4. Investing in the project

Natural childbirth costs money. The pregnant woman must buy books, hire childbirth educators and doulas, and in the case of homebirth she must pay a midwife, buy a birth kit and rent a birth pool. Natural childbirth also costs tremendous psychic energy. She must “trust” and affirm, and be primed to argue with her caretakers if they don’t view the fulfillment of her birth plan as more important than the baby. She must also grapple with failure when, as is often the case, things do not go as planned. In the event that she is lucky enough to avoid complications, though, the payoff is that she can pretend that she is “empowered” by completing the project successfully.

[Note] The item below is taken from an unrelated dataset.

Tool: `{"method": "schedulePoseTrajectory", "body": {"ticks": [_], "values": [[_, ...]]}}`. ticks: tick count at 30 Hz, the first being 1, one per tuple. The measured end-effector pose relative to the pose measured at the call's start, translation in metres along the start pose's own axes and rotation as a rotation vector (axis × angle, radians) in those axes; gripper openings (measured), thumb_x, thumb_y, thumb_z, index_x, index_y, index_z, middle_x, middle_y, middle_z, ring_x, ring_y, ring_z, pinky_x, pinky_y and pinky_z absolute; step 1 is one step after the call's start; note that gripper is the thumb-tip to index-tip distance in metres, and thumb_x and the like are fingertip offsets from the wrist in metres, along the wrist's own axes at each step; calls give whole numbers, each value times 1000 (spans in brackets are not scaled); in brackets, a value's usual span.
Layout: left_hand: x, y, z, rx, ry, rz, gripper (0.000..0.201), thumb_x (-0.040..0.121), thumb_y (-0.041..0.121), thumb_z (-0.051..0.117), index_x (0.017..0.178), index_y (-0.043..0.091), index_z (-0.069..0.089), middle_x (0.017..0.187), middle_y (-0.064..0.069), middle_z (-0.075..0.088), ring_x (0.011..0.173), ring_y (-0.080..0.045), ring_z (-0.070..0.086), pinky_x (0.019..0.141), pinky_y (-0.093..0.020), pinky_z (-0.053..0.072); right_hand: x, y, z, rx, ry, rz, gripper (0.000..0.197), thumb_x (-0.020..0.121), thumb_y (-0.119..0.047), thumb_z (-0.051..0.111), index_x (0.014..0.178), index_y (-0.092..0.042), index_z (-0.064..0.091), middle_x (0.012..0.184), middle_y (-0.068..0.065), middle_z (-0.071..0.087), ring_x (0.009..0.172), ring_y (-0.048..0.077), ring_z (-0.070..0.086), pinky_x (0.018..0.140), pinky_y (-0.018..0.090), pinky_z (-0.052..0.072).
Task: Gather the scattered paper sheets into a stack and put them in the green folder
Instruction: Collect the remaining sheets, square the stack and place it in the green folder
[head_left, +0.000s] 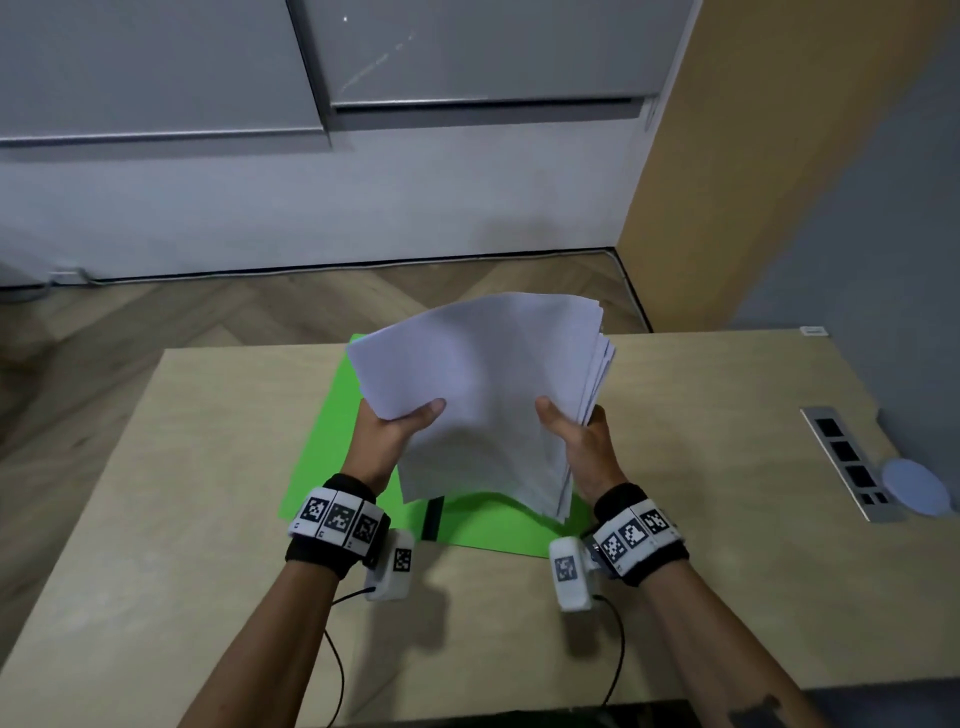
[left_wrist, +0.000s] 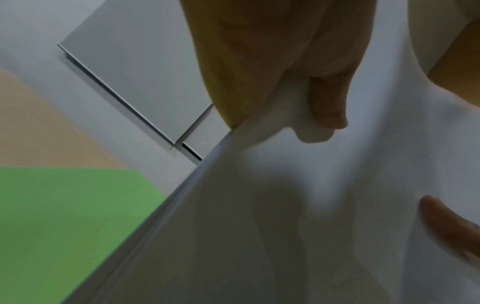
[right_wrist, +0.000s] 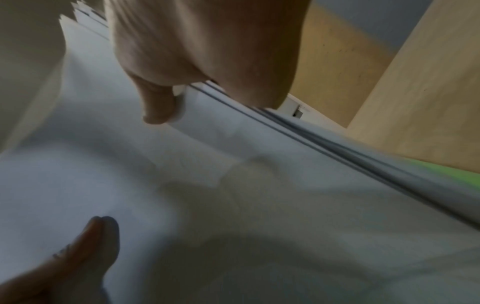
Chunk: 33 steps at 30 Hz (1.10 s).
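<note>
Paper sheets (head_left: 483, 395), gathered in a loose stack, sit tilted in my grip above the green folder (head_left: 322, 447): my left hand (head_left: 389, 431) and right hand (head_left: 576, 436) each pinch a side edge, thumbs on top. Beyond, the folder lies open on the wooden desk (head_left: 701, 415).

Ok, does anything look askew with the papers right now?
Yes. The paper stack, held in the left hand and right hand over the green folder, is uneven: its right-side edges are fanned out.
</note>
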<state>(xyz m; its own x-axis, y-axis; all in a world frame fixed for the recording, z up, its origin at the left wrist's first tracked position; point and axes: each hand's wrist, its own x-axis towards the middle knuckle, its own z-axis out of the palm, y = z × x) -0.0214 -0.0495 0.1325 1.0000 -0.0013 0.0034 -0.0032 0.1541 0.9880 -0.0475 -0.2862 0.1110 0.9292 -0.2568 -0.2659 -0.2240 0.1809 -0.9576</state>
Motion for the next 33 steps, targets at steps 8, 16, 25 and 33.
{"method": "schedulePoseTrajectory", "body": {"ticks": [8, 16, 25, 33], "values": [[-12, -38, 0, 15, -92, -170, 47, 48, 21, 88, 91, 11, 71, 91, -3, 75, 81, -17, 68, 77, -39, 55, -7, 13, -21, 26, -89, -47, 31, 74, 5, 81, 91, -20, 79, 100, 12, 77, 93, 31, 74, 86, 46, 58], [-3, -51, 2, 66, -126, -207, 63, 40, 24, 88, 98, 13, 65, 90, 6, 75, 84, -9, 68, 75, -26, 57, -2, 45, -29, -24, -100, 71, 40, 61, 0, 90, 95, -13, 73, 93, 4, 79, 93, 30, 73, 77, 38, 58], [-16, -35, 8, 28, -130, -91, 68, 49, 26, 89, 111, 14, 62, 101, 3, 74, 95, -11, 67, 78, -26, 55, 1, 37, -40, 32, -109, -32, 41, 56, -5, 88, 93, -16, 75, 97, 4, 78, 91, 22, 73, 79, 38, 59], [-13, -32, 1, 4, -154, -106, 67, 48, 22, 90, 109, 10, 64, 104, -6, 74, 95, -20, 69, 82, -33, 57, 1, 33, -41, 38, -161, -53, 67, 56, -5, 89, 118, -4, 63, 105, 12, 75, 100, 27, 71, 77, 34, 58]]}}
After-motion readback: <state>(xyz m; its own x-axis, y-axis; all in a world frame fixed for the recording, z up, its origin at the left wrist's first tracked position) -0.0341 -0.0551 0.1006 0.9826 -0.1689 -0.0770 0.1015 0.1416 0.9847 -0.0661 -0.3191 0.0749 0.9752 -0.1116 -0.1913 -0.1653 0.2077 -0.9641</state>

Viewing childbirth as a project to be managed is only possible in a world of extraordinary privilege. It rests entirely on the notion that regardless of how absurd and unsafe the plans are, and no matter how close the mother comes to injuring or killing her baby or herself, obstetricians will successfully rescue them from her idiocy. Moreover, the idea that rejecting pain relief in labor is an achievement depends entirely on easy accessibility to pain relief. The same goes for the routine interventions of childbirth. You must have easy access to them in order to give meaning to rejecting them.

Hence natural childbirth is the province of Western, white, well off women. It has nothing to do with childbirth in nature as the millions of women forced to give birth in nature each year can tell you. Managing the birthing body is an affectation of the privileged. Everyone else merely hopes to survive.